I think we've discussed this in our investor's day in September if I'm not mistaken. As I said, a part of the cost that is in our base for this year is not going to be incremental or by any means proportional to the volume growth in the years to come. And as we have fully converted people, fully switched people, clearly, we should see the benefit next year. Also, this year in the base, for example, we have two elements. We also have the foundation that's going to be in the base of $80 million per year, and we also have the drug from the GCC that should abide by the year-end. So, 2019 should be better in my view, and then we'll give you a bit more color about going forward bearing in mind all the uncertainty about the volumes of IQOS and the speed of the category.
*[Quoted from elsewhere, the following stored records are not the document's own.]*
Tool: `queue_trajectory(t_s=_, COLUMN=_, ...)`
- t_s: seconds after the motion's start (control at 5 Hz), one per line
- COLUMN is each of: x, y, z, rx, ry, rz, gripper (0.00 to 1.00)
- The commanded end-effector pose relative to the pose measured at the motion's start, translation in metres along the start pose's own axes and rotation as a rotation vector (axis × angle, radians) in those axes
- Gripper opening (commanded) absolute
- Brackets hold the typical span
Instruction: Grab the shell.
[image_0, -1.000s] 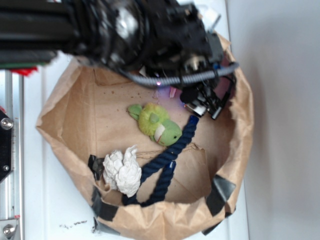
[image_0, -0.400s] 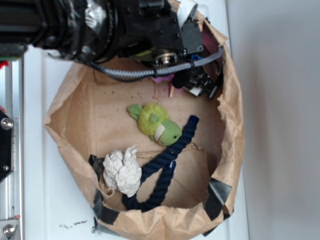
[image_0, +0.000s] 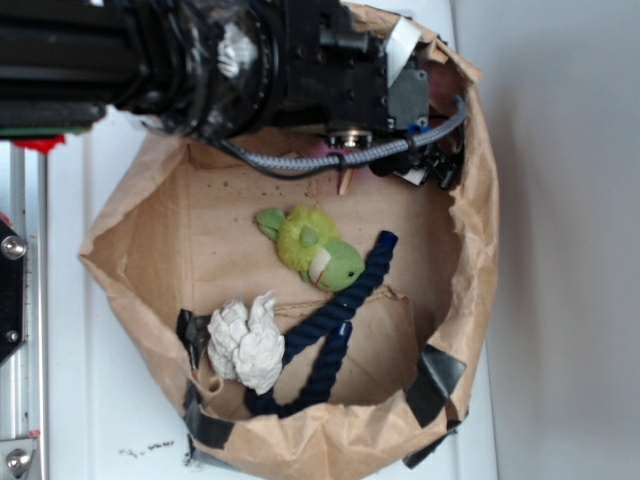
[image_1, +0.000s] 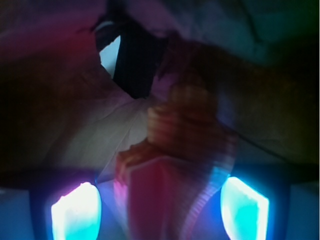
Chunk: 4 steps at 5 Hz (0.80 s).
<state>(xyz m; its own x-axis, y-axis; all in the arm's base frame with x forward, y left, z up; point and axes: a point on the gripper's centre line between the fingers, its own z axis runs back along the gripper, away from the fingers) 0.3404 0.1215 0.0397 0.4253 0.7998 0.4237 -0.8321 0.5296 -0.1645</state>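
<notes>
the gripper (image_1: 160, 210) stands open, its lit fingers (image_1: 75, 212) either side of the shell (image_1: 175, 150), which seems, through blur, centred by the paper bag (image_0: 470, 270) wall. approach step; next, close squarely.

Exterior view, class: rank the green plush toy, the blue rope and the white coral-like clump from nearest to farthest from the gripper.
Measured from the gripper at the bag's upper right:
1. Green plush toy, mid-bag, below and left of the gripper. The blue rope's upper end is about as near, too close to call.
2. White coral-like clump, lower left, clearly farthest.
</notes>
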Motion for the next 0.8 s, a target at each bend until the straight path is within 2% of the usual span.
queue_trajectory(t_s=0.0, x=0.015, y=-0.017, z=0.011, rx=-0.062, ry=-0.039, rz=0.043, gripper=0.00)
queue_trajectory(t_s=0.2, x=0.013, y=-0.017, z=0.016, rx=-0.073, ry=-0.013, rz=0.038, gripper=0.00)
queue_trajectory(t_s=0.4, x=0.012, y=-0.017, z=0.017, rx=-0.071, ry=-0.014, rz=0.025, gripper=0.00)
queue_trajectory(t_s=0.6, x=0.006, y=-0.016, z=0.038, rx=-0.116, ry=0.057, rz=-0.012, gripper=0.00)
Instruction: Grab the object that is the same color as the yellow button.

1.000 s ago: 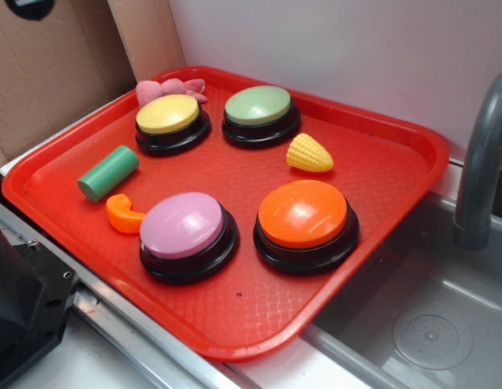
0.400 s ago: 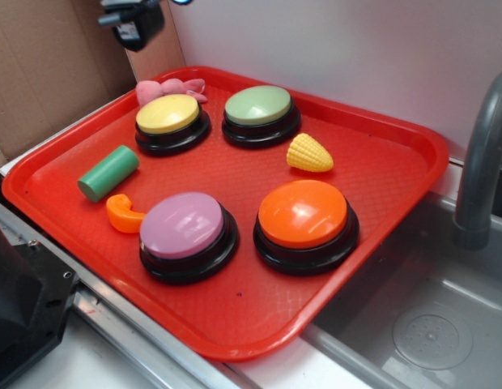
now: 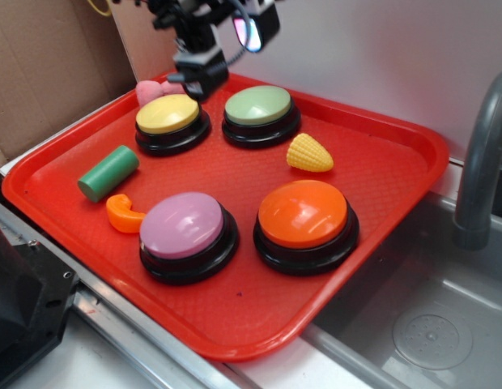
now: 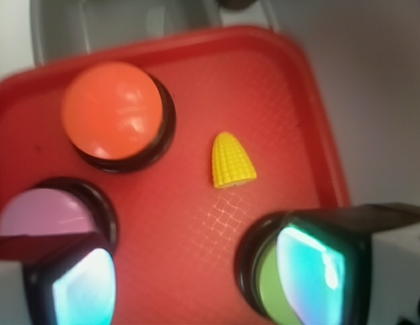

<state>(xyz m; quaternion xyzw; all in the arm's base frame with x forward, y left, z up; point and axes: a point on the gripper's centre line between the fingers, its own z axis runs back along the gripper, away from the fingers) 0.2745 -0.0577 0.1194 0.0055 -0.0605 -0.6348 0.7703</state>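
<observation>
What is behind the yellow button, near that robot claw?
Behind the yellow button a pink soft toy peeks out on the red tray. The gripper hangs in front of it, covering most of it, so its shape is unclear.

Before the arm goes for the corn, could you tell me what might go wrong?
The tool hangs over the yellow button, away from the toy corn. The corn lies close between the green button and orange button, so a finger might clip either. Its tapered, bumpy shape could slip.

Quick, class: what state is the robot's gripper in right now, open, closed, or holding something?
Gripper: open and empty, fingers spread apart above the tray; the toy corn lies untouched.
</observation>
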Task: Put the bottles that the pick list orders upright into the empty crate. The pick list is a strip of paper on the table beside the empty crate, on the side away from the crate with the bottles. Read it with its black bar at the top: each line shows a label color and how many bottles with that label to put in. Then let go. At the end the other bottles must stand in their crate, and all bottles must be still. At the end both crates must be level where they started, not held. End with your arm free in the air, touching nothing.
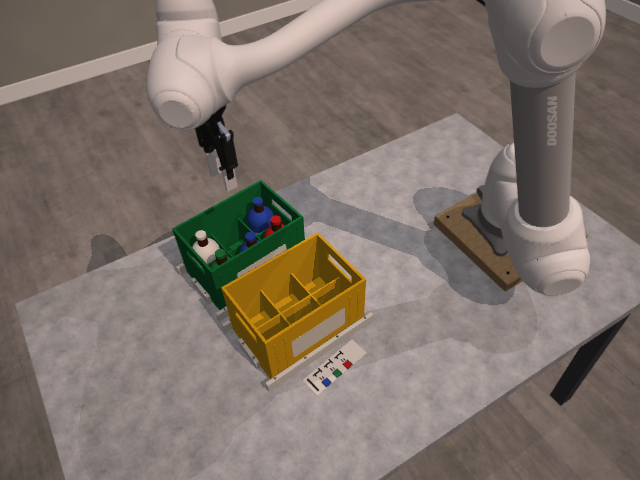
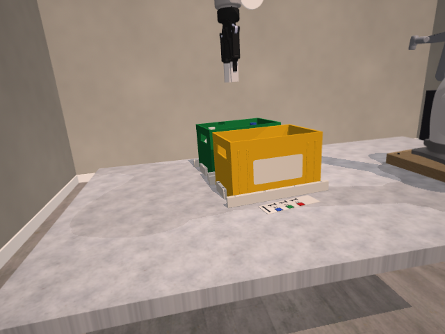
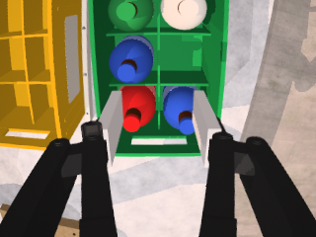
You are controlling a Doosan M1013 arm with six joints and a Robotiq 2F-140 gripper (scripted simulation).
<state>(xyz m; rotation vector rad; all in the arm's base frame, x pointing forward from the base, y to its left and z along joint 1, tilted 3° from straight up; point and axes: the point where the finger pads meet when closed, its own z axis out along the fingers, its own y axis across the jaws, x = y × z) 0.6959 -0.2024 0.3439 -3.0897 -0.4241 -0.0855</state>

But we'll do this toward the end of the year when I think we have a better reading than we have so far. Although I think, as I said, things are going very much in the right direction and faster than I expected.

Michael Lavery -- Piper Jaffray -- Analyst

Okay, that's helpful, thanks. Then just back on TEEPS, with the Dominican Republic launch, it seems like that's certainly generally a lower priced market. Without the upfront cost for the device, does that give you more flexibility in where that product looks like it has opportunities relative to IQOS?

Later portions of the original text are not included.